In early 1967, the Department of Social Services advised it had begun to pay pensions directly to the Aboriginal patients. 

But the issue of the collected maintenance payments funds remained unresolved. This amount now totalled almost $180,000. This included the original £52,000 collected between 1961 and 1964, and $67,000 paid into a trust since 1964. (In 1966, Australia changed to decimal currency.) 

Some of this money was moved into a trust fund maintained by the Northern Territory Administration. Treasury questioned the departments involved about how individual people or their families would get the money owed.  

By the end of the file, the matter remains unresolved and it’s not clear how these funds that were owed to the patients were paid to them. 

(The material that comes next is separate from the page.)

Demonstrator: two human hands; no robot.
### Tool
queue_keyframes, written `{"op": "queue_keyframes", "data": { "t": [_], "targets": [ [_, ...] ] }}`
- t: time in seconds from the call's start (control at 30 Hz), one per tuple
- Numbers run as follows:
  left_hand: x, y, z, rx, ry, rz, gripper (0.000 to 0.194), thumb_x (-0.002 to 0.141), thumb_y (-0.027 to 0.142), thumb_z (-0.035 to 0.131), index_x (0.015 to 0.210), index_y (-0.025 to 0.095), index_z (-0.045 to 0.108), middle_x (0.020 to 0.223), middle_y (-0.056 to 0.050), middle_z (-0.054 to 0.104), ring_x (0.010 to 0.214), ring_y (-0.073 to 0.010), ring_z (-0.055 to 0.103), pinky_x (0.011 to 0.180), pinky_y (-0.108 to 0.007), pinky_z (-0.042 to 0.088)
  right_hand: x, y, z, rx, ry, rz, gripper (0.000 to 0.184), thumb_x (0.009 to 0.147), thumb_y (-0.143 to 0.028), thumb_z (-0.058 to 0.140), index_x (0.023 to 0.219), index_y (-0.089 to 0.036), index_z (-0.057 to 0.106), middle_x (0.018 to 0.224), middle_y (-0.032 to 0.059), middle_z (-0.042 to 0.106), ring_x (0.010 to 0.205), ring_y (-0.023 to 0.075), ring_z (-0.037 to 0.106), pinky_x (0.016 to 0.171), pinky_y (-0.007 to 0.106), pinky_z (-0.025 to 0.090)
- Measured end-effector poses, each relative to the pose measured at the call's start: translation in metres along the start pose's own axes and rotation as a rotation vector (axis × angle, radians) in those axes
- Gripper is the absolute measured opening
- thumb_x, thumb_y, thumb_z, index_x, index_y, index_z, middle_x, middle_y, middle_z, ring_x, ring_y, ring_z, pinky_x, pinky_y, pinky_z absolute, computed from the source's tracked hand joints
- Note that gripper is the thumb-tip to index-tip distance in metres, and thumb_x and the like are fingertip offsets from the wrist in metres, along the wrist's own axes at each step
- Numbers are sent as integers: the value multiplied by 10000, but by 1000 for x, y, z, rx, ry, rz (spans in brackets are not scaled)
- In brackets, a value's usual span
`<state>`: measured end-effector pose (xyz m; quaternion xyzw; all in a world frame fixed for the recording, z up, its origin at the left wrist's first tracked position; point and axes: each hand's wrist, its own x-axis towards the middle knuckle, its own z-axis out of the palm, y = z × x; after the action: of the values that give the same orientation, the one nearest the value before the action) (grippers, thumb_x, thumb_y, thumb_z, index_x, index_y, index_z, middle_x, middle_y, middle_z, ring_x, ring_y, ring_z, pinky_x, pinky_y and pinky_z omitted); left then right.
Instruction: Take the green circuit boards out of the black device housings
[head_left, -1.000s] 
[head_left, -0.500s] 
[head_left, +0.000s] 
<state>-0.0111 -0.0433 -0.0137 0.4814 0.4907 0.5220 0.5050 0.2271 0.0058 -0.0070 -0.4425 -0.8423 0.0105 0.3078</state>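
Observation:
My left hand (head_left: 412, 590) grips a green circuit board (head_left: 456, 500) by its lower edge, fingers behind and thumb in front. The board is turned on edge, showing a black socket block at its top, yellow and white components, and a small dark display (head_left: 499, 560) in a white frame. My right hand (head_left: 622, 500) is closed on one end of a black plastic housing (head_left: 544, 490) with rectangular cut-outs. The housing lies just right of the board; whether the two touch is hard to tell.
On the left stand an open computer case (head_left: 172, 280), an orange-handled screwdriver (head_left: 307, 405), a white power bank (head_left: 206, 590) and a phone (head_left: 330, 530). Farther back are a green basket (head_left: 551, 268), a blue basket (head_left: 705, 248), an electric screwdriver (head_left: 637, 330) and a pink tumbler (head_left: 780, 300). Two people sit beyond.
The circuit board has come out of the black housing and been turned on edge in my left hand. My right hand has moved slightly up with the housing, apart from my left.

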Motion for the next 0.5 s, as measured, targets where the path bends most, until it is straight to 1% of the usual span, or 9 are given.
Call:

The file is another example of the government allowing Aboriginal people’s payments to be withheld for ‘maintenance’ purposes, a practice that was common on missions and stations at this time. 

Source details

This correspondence was kept in a file by the Department of Territories (at other times called the Department of the Interior). The file was later transferred to the National Archives of Australia, which holds it as part of the national archival collection.     

You can access the file through RecordSearch. Go to pages 21–33, 65–66, and 102–120. 

Citation 

National Archives of Australia: Department of the Interior; A1734, Correspondence files, 1933–1980; NT1969/960, Social Service Benefits for Aborigines – Northern Territory, 1964–1966.